“Culture is not the icing on the cake, it’s the sugar and the eggs—you really can’t make a decent city or cake without it.”

I was heartened to see the Mayor’s comments following the recent dust-up over city-funded murals on vacant properties in Baltimore.  Art is often ephemeral and that quality can be used as a powerful means to communicate with audiences.  Murals in cities around the country have provoked dialogue about the impact of absentee landlords, dilapidated properties, and the physical degradation of communities.  But they have also focused light on the value of neighborhoods, home, and people who live with a scarcity of resources and respect.  Thank you to Mayor Stephanie Rawlings-Blake for believing in the “…transformative power of art in our community.”   Given how little public funding is available to the arts and the amazing (documented) return on these scant funds, we should rise above the false argument that somehow money spent on culture is money not spent on public safety, housing, and other basic human needs.  Culture is not the icing on the cake, it’s the sugar and the eggs—you really can’t make a decent city or cake without it.

Although it was City Council President Bernard C. “Jack” Young who took issue with funding the murals, it is great to see that he has so quickly turned his attention to the important matter of support in public schools for both the arts and physical education (which also should not be considered a luxury).  His commitment to bringing attention to these issues is a step in a great direction.

In an exciting development this year, Mayor Rawlings-Blake announced the revival of the Creative Baltimore Fund and publicized the first round of grantees today.

Speaking of grantees, last night Creative Capital visionary Ruby Lerner joined Deutsch Foundation visionary Jane Brown and the Greater Baltimore Cultural Alliance to present the first round of Ruby grantees.  We couldn’t be more proud of these amazing artists and excited to watch the development of their projects.

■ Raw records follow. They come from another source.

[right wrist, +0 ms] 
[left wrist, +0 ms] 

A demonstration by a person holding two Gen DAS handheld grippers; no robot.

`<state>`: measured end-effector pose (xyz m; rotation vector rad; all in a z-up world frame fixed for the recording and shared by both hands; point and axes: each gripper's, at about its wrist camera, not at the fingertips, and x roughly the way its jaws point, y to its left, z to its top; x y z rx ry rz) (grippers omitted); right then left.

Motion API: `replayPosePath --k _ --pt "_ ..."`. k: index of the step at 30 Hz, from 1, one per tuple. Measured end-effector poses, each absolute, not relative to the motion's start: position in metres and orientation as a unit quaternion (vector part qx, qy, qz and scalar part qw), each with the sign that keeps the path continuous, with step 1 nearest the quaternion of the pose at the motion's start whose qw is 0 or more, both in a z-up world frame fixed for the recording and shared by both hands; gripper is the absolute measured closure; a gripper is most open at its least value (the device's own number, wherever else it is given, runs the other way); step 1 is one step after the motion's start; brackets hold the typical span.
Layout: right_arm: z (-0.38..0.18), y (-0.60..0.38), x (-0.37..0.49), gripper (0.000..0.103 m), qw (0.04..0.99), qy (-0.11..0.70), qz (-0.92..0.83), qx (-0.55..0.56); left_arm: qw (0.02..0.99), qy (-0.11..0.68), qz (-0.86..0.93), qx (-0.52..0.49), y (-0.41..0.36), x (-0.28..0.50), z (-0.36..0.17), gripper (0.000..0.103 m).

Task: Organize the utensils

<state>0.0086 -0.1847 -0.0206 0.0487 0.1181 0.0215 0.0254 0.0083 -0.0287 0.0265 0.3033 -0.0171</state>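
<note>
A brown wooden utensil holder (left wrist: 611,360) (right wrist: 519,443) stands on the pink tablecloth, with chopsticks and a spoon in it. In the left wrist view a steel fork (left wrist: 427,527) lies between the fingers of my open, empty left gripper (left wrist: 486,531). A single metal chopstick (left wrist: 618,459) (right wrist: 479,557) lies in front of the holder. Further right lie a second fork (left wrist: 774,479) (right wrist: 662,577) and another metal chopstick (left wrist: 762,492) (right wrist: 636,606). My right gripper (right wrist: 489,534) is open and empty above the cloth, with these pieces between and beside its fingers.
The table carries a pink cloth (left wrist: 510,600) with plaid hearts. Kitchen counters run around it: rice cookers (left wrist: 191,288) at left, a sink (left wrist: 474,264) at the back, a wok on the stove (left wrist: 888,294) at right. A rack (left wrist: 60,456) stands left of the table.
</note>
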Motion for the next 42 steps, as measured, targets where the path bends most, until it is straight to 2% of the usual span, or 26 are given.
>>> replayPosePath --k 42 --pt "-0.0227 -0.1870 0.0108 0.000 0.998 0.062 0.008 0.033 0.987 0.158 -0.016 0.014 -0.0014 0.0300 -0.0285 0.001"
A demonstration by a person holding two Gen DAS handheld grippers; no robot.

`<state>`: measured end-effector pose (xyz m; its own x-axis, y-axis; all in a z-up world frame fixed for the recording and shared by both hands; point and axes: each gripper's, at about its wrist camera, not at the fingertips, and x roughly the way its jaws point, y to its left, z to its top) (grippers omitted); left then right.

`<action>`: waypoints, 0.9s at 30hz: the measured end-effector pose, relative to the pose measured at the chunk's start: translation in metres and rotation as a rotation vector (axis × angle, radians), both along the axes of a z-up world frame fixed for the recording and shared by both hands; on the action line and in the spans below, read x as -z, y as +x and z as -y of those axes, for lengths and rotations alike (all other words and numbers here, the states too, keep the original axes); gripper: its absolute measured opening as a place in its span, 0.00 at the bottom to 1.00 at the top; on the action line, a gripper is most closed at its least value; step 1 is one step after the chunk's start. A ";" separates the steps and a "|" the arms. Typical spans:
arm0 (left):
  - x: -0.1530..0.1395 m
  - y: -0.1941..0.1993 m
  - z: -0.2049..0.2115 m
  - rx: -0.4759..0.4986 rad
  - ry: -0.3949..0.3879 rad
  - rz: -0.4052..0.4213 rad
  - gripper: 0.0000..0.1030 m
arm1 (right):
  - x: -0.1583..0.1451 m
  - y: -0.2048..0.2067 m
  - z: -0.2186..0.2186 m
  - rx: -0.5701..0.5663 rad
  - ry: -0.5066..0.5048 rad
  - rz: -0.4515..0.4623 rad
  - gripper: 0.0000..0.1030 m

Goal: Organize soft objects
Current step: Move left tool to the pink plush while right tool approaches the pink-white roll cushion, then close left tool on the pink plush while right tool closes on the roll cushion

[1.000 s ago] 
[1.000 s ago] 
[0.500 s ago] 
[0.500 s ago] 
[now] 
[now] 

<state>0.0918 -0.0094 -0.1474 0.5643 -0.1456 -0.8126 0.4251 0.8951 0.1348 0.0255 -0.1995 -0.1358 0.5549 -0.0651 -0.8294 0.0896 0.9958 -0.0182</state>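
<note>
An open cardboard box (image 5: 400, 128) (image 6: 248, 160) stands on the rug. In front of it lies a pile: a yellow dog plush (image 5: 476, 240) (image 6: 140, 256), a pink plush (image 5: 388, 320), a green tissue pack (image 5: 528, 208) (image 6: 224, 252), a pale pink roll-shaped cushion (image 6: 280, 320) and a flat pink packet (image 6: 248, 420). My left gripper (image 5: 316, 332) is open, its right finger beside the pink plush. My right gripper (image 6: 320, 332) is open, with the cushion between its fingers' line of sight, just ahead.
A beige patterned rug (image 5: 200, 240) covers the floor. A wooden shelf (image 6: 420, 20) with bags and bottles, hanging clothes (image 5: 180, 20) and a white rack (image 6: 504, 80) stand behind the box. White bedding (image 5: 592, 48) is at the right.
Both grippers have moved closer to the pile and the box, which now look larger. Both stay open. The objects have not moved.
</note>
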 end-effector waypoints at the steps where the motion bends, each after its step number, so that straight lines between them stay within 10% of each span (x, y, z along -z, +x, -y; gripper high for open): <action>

Last week, I attended a reception for the PEN/Faulkner Writers in Schools program that brings nationally known writers into public high schools.  The 2014/2015 program in Baltimore receives funding from the Maryland Humanities Council.  The PEN/Faulkner Foundation will host 45 author visits, working with 14 teachers and 550 students in Baltimore City Public Schools.  The program includes donated books and is free to schools and their students.  Wow—thanks to MHC for helping to make it happen!

Remember, it’s not the heat – it’s the humidity,
Jeannie

P.S.   Howard County is “bringing it home” with the Columbia Festival of the Arts.  Be sure to check out the amazing offerings of this two-week long event.